Construction was by scores, if not hundreds, of independent builders, mostly on a very small scale. Albert Town, for example, was built in the 1850s by 53 builders, the largest of whom, James Witcombe of Islington, built 35 houses. Many others put up a single house. (fn. 6) Best known was Thomas Cubitt and local ones included Meshard Izzard, a carpenter from High Street, and Thomas Widdows of Church Street, described in 1839 as 'a most lascivious old fellow'. (fn. 7) Architects who designed their own houses were John Young c. 1845 and James Brooks in 1862. (fn. 8) There was a contrast between the area north of Church Street, mainly demesne land over which the lords of the manor exercised some control, and that to the south, fragmented among numerous owners. In the north it was possible to lay out roads like Seven Sisters Road, Manor Road, and Lordship Park spanning the whole parish, while in the south small estates were developed piecemeal.

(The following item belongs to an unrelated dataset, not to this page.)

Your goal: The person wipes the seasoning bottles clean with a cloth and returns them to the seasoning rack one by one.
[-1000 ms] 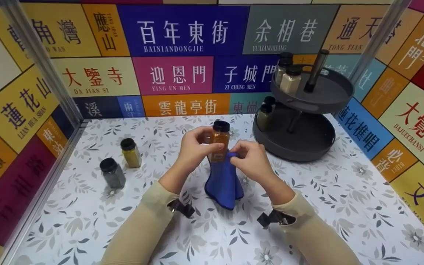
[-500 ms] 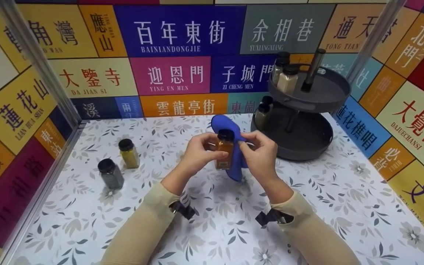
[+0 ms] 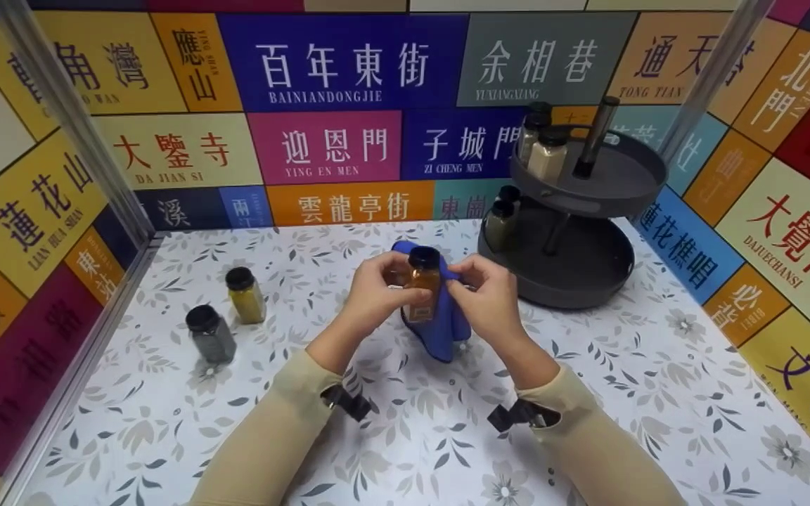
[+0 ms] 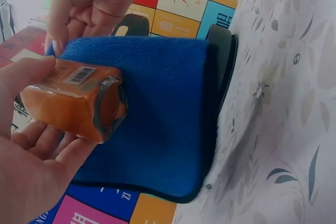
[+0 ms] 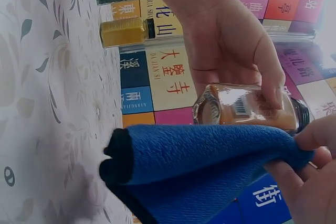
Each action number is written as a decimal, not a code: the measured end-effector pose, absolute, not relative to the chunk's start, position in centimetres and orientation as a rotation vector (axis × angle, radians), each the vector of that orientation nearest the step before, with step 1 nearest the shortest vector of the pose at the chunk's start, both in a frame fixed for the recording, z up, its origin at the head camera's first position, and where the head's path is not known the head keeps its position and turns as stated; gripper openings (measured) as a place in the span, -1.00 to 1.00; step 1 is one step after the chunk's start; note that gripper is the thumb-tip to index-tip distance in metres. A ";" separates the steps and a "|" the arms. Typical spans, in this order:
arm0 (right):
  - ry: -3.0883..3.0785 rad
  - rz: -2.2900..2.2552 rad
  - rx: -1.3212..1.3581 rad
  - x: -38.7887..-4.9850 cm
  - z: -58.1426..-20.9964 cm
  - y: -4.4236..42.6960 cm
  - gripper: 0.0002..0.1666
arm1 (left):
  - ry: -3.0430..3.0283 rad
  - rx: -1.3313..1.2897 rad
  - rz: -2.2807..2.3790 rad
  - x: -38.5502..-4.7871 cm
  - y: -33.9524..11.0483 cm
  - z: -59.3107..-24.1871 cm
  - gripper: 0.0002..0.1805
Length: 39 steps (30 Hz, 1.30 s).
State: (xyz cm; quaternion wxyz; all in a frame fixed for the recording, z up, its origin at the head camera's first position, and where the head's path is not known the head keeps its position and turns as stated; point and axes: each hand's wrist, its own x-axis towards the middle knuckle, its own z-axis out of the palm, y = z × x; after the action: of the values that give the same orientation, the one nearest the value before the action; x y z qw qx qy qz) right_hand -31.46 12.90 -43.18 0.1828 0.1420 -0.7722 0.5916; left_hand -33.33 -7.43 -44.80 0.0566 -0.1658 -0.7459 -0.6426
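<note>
In the head view my left hand grips an orange-filled jar with a black lid, held upright above the table. My right hand pinches the upper edge of a blue cloth, which hangs behind and right of the jar. The left wrist view shows the jar's base in front of the cloth, the thumb on its label side. From the right wrist view, the folded cloth with dark edging covers part of the jar, near its side.
A yellow-filled jar and a grey-looking jar stand at the left of the table. At the back right is a dark two-tier round rack holding several jars. Printed panels surround the table's back and sides.
The cloth has swung up, then dropped partly back, its lower end now higher than at first. The jar moved slightly right, then back left. Both hands keep their holds.
</note>
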 end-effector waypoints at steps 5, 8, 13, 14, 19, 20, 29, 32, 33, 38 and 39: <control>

There were 31 houses and cottages on the demesne in 1813, mostly on the north side of Church Street from Church Row to Lordship Lane (later Road) but including four in Edward's Lane and two in Lordship Lane. Woodberry Down, from Green Lanes to Lordship Lane, had been formed although it was still called New Road and had no houses. (fn. 9) Building after the Act proceeded modestly on the existing roads close to Church Street, mostly with small terraced houses. There were six in Meadow Street by 1818 (fn. 10) and Meshach Izzard built another 13 there in 1820-1. (fn. 11) A terrace of 10 brick cottages had been lately built in Edward's Lane in 1820. (fn. 12) From 1821 to 1828 10 houses, with gardens of 1 a. and 1/2 a., were built in Lordship Road. (fn. 13) Building started in Green Lanes in 1821 with a large house at the junction with Woodberry Down (fn. 14) and in 1824 with three detached houses at a crossing of the New River. (fn. 15) At the northern end of Green Lanes Northumberland House, a three-storeyed building with a pillared entrance, balustrade, and urns on its roof, had been built by 1824 (fn. 16) and Thatched Cottage, with Gothic windows, on the Tottenham border by 1825. (fn. 17) Woodberry Down Cottages, four detached houses on the south side of Woodberry Down, had been built by 1829. (fn. 18) Thomas Widdows had built Manor House public house at the junction of Green Lanes and Seven Sisters Road by 1832. (fn. 19) By 1837 the large River House, at the bend of the New River on the south side of Seven Sisters Road, had been built by builders from Clerkenwell (fn. 20) and Homefield Place, six cottages in Lordship Road, by Thomas Widdows. (fn. 21) In the 1840s larger houses were built in the central portion of Lordship Road, (fn. 22) in Green Lanes north of those built in the 1820s, (fn. 23) and on the north side of Seven Sisters Road. There was an ambitious but abortive scheme in 1846 for roads and 34 detached houses on land bounded by Seven Sisters Road, the New River, and Manor House tavern. (fn. 24) One house was built in Queen Elizabeth's Walk by 1846. (fn. 25) By 1848 there were 134 houses and cottages on the demesne. (fn. 26)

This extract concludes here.